Tam says cancelled AstraZeneca update was not related to safety concerns

·3 min read
Tam says cancelled AstraZeneca update was not related to safety concerns
Prime Minister Justin Trudeau puts on a mask as he listens to Chief Public Health Officer of Canada Dr. Theresa Tam speak via video conference during a news conference on the COVID-19 pandemic in Ottawa on March 12, 2021. (Justin Tang/Canadian Press - image credit)
Prime Minister Justin Trudeau puts on a mask as he listens to Chief Public Health Officer of Canada Dr. Theresa Tam speak via video conference during a news conference on the COVID-19 pandemic in Ottawa on March 12, 2021. (Justin Tang/Canadian Press - image credit)

Canada's chief public health officer said today the National Advisory Committee on Immunization (NACI) recently postponed a planned update to its AstraZeneca guidance because it wanted to incorporate new data about COVID-19 variants — not because of any developments concerning the product's safety.

NACI was poised to provide an update on the AstraZeneca shot yesterday but the press conference was cancelled abruptly just minutes before it was due to start, leaving reporters with questions about the sudden scheduling change.

Dr. Theresa Tam said NACI, the committee of expert volunteers charged with reviewing vaccines, didn't call off the public appearance because of new safety issues or fears about the vaccine's potential side effects.

Only minutes before the update was cancelled Tuesday, New Brunswick officials reported one new case of the rare blood clots found in a very small number of AstraZeneca recipients.

In Canada, there have been just three reports of these clots in the brain post-vaccination — a phenomenon that also has been reported in Europe and the U.K. As of last Thursday, more than 700,000 of these shots have been administered here in this country.

WATCH: Chief Public Health Officer Dr. Theresa Tam on NACI's cancelled press conference

Tam said the NACI media update was rescheduled to give committee members a chance to review new data about the spread of so-called "variants of concern" during this third wave of the pandemic — and the impact they could have on the country's immunization campaign.

With caseloads mounting in some parts of the country, a number of public health experts have urged NACI and provincial decision makers to relax vaccine eligibility rules to get many more shots into the arms of younger Canadians to avoid more hospitalizations and death.

An AstraZeneca-Oxford COVID-19 vaccine vial.
An AstraZeneca-Oxford COVID-19 vaccine vial.(Jeff Stapleton/CBC)

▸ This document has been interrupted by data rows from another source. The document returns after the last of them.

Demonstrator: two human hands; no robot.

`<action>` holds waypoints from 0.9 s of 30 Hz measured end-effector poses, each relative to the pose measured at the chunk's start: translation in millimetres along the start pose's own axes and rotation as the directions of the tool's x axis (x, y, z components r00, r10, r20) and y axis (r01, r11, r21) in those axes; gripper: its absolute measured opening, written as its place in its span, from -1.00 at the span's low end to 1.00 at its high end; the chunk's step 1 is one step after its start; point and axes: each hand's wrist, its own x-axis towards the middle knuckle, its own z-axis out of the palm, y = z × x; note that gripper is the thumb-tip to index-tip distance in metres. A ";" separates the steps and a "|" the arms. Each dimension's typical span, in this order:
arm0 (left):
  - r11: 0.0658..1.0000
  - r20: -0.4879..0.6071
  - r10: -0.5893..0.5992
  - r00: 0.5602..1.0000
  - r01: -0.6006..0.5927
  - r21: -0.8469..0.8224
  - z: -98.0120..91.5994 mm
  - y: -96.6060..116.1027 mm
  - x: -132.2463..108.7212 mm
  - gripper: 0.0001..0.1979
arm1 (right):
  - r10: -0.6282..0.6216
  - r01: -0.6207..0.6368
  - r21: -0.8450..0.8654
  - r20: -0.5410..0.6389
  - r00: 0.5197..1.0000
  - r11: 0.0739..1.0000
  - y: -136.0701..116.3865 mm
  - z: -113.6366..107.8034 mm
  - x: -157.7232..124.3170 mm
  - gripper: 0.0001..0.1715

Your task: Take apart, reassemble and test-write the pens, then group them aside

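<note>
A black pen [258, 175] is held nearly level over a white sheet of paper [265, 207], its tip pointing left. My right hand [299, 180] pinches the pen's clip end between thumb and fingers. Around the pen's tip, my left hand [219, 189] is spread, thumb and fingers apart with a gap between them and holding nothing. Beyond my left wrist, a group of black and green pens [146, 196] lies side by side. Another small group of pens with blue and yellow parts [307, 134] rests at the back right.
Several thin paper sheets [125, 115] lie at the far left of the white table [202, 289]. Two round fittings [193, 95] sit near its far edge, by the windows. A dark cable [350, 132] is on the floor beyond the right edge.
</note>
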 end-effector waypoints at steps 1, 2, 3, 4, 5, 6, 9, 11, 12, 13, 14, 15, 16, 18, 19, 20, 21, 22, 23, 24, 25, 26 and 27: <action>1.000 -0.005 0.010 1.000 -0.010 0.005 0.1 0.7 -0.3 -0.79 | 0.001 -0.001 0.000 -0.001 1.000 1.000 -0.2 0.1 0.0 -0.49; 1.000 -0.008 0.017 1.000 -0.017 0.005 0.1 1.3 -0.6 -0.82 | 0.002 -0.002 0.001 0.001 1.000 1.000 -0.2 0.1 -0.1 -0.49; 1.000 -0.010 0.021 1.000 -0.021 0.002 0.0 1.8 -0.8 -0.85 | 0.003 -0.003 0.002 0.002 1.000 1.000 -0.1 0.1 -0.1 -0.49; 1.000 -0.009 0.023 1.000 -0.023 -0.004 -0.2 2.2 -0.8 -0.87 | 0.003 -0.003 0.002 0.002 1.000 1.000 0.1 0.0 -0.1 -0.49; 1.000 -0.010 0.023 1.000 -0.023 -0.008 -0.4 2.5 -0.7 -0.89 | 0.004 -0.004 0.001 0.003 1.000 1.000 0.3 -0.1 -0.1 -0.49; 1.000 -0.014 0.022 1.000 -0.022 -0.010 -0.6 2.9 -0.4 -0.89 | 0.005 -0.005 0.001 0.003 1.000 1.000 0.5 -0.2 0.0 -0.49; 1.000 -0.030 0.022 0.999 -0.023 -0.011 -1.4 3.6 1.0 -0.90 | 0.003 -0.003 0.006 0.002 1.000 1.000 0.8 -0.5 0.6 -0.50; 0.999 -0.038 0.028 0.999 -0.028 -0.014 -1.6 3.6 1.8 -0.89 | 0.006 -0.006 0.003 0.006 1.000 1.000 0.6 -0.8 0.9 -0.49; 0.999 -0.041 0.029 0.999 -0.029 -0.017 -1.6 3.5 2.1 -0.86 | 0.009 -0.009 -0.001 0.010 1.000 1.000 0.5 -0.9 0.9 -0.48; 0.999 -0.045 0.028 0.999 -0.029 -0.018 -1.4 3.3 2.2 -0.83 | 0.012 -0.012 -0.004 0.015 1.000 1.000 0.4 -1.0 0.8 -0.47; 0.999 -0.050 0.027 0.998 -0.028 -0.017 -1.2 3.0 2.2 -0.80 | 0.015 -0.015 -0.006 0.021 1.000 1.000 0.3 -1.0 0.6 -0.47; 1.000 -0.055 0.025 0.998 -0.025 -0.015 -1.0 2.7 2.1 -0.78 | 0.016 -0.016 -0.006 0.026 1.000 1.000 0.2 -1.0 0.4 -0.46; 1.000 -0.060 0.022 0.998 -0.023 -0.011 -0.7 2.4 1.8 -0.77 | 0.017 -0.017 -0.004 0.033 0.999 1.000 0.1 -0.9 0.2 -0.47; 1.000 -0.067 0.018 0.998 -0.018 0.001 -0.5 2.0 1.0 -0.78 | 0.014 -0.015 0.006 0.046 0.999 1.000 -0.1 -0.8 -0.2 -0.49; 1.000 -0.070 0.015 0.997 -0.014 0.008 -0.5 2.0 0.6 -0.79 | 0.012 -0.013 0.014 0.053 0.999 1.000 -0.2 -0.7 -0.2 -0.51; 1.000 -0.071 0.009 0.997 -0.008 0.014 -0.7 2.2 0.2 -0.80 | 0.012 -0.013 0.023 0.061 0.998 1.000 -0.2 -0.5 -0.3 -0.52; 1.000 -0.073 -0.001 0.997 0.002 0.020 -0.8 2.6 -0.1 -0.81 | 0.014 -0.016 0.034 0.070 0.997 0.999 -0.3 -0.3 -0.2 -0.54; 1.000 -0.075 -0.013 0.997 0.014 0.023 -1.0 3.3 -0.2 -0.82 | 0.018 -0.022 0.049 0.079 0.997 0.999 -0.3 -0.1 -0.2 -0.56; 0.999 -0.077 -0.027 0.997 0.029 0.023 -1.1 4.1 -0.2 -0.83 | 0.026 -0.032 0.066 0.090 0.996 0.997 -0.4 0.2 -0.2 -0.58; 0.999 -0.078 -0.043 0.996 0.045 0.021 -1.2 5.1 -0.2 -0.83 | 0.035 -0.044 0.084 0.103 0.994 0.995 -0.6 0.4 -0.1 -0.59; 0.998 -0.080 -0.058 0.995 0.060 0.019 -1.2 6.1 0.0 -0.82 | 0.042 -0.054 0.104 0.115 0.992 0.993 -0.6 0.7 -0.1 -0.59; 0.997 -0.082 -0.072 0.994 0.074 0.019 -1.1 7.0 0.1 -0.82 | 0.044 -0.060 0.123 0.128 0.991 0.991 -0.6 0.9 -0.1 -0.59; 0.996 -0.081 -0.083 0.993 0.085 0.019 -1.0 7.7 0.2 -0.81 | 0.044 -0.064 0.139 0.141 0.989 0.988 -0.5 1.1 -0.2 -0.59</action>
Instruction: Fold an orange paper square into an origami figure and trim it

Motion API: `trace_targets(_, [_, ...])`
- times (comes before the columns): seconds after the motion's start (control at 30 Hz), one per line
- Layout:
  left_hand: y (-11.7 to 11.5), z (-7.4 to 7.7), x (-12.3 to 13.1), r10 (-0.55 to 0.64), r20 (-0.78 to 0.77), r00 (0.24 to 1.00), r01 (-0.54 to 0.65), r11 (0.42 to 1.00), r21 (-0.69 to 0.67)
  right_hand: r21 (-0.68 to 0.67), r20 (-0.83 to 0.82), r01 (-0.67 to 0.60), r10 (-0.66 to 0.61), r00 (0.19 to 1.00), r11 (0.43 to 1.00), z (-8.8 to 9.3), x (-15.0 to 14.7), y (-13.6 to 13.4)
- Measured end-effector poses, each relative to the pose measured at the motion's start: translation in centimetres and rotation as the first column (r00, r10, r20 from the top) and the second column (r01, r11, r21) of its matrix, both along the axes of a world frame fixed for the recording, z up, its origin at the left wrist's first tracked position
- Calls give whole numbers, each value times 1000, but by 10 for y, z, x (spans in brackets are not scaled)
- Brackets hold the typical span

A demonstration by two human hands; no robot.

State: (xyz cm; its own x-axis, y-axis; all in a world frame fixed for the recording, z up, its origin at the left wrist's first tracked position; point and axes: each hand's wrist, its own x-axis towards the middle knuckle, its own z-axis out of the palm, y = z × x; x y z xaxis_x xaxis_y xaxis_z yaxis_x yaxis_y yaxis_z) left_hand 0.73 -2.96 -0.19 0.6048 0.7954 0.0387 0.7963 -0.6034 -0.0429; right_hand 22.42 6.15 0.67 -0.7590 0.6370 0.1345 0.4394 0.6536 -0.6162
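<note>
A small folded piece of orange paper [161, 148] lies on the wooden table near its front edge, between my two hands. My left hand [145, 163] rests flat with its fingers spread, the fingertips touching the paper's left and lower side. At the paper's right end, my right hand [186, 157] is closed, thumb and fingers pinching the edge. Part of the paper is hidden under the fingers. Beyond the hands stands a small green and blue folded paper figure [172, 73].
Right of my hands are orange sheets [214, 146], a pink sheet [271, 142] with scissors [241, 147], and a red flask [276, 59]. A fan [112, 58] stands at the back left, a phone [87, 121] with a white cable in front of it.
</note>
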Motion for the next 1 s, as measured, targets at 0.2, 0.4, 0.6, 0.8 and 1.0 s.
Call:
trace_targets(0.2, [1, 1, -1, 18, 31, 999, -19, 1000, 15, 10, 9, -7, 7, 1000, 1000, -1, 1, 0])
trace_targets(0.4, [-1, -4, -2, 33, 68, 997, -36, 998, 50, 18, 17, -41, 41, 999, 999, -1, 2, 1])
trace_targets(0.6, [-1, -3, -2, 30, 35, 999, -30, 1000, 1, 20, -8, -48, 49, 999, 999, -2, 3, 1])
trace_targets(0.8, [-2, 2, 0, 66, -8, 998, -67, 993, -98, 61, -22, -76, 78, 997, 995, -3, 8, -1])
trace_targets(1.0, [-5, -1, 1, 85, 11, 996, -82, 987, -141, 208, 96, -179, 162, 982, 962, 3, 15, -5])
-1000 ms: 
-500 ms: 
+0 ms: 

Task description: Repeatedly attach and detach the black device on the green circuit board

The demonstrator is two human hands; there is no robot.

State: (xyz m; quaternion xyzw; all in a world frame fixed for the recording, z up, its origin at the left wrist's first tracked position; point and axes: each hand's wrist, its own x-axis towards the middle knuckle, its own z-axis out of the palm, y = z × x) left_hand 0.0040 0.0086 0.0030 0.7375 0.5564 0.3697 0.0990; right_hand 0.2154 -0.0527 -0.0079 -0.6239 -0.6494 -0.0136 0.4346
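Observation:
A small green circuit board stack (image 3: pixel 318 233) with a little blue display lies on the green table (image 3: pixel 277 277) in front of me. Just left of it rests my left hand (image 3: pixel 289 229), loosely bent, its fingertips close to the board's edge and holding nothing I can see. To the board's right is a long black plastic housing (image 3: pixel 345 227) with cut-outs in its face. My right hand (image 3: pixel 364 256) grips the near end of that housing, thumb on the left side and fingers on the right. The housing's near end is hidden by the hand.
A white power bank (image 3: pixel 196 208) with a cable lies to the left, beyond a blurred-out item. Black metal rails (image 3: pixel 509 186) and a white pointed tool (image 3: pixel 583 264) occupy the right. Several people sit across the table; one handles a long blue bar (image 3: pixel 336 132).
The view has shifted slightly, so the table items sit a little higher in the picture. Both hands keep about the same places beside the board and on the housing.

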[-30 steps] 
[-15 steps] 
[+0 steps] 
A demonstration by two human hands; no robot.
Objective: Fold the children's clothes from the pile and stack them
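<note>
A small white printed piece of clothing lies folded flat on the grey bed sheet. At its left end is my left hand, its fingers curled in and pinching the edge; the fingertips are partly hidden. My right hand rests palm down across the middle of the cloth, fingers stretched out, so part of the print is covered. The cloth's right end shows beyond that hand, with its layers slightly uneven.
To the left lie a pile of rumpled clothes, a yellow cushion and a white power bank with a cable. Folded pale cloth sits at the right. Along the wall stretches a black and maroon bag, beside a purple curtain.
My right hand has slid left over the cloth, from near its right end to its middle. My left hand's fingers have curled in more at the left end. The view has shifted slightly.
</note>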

"They thought it was pertinent in terms of analyzing the impact of COVID-19 on the population in light of the variants of concern, and not because of any changes in the data for the thrombosis disorder itself," she said, referring to vaccine-induced thrombocytopenia (VIPIT).

"That remains a rare disorder and the rates that they were looking at haven't changed," Tam said, adding that experts still believe VIPIT can develop in roughly 1 out of every 250,000 people who get an AstraZeneca shot.

After reviewing global data about VIPIT, Health Canada reaffirmed last week that the benefits of taking the AstraZeneca shot easily outweigh the risks. The regulator said the odds of developing any sort of blood clot are in 1 in 5 for people hospitalized with COVID-19.

Tam said VIPIT is not thought to be related to any underlying pre-existing conditions, or any physical or biological traits — it could occur in just about anyone.

While there have been reports of the condition developing in younger women, there is no hard evidence available to experts right now to suggest they are more susceptible than other groups, Tam said. One of the three people diagnosed with VIPIT in Canada so far is a man in his 50s, for example.

"The thrombotic syndrome with low platelets — it's a very specific underlying mechanism that is driving that rare event. There is no sex or age risk factors for that condition," she said.

Tam said the provinces that adjusted the AstraZeneca-related age restrictions over the weekend and into Monday did so after being briefed by NACI about any potential risks the product might pose to a younger demographic.

British Columbia, Alberta, Manitoba and Ontario are all now giving the AstraZeneca vaccine to people as young as 40, while Quebec has made it available to those 45 and older.

While Health Canada has approved the shot for use in all adults, NACI originally recommended the shots be reserved for adults over the age of 55. It was expected to formally make a change in guidance to allow younger people to get the shot at the now-cancelled press conference.

Tam said NACI would brief Canadians on this shot a later date.